- _EXERCISE BRIEF_: Your answer must be the full listing below, repeated exactly, with no pictures in it.

- _INPUT DATA_:
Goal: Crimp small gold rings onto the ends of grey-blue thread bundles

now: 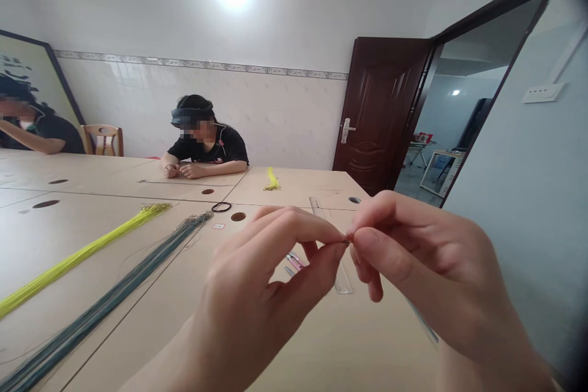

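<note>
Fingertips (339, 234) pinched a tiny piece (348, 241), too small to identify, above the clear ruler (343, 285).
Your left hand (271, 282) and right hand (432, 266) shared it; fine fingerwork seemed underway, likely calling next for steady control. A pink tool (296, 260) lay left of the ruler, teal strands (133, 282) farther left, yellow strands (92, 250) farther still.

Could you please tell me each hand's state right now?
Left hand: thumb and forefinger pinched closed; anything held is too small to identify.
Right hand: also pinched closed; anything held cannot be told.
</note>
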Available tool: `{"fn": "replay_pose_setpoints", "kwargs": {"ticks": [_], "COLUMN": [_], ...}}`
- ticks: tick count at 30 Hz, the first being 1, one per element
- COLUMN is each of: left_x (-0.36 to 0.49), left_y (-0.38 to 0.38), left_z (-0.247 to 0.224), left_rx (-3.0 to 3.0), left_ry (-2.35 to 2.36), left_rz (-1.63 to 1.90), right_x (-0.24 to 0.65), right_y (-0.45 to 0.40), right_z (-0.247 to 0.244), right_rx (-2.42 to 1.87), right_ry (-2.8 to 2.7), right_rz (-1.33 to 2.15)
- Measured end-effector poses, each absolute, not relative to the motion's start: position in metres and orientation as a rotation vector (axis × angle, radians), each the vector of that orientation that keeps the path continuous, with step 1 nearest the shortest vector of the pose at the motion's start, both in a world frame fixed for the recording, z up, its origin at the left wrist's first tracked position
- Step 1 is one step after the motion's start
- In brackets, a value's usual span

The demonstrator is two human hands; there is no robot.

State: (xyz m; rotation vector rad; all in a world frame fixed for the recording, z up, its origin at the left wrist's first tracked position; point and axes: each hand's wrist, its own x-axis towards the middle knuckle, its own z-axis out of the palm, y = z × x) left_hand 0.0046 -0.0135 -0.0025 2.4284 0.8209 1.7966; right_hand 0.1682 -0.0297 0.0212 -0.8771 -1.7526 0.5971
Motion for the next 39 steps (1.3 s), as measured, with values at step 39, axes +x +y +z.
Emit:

- _THE ANSWER_:
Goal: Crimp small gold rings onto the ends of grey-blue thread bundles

now: 

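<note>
Fingertips (339, 234) pinched a tiny piece (348, 241), too small to identify, above the clear ruler (343, 285).
Your left hand (271, 282) and right hand (432, 266) shared it; fine fingerwork seemed underway, likely calling next for steady control. A pink tool (296, 260) lay left of the ruler, teal strands (133, 282) farther left, yellow strands (92, 250) farther still.

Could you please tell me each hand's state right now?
Left hand: thumb and forefinger pinched closed; anything held is too small to identify.
Right hand: also pinched closed; anything held cannot be told.
</note>
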Available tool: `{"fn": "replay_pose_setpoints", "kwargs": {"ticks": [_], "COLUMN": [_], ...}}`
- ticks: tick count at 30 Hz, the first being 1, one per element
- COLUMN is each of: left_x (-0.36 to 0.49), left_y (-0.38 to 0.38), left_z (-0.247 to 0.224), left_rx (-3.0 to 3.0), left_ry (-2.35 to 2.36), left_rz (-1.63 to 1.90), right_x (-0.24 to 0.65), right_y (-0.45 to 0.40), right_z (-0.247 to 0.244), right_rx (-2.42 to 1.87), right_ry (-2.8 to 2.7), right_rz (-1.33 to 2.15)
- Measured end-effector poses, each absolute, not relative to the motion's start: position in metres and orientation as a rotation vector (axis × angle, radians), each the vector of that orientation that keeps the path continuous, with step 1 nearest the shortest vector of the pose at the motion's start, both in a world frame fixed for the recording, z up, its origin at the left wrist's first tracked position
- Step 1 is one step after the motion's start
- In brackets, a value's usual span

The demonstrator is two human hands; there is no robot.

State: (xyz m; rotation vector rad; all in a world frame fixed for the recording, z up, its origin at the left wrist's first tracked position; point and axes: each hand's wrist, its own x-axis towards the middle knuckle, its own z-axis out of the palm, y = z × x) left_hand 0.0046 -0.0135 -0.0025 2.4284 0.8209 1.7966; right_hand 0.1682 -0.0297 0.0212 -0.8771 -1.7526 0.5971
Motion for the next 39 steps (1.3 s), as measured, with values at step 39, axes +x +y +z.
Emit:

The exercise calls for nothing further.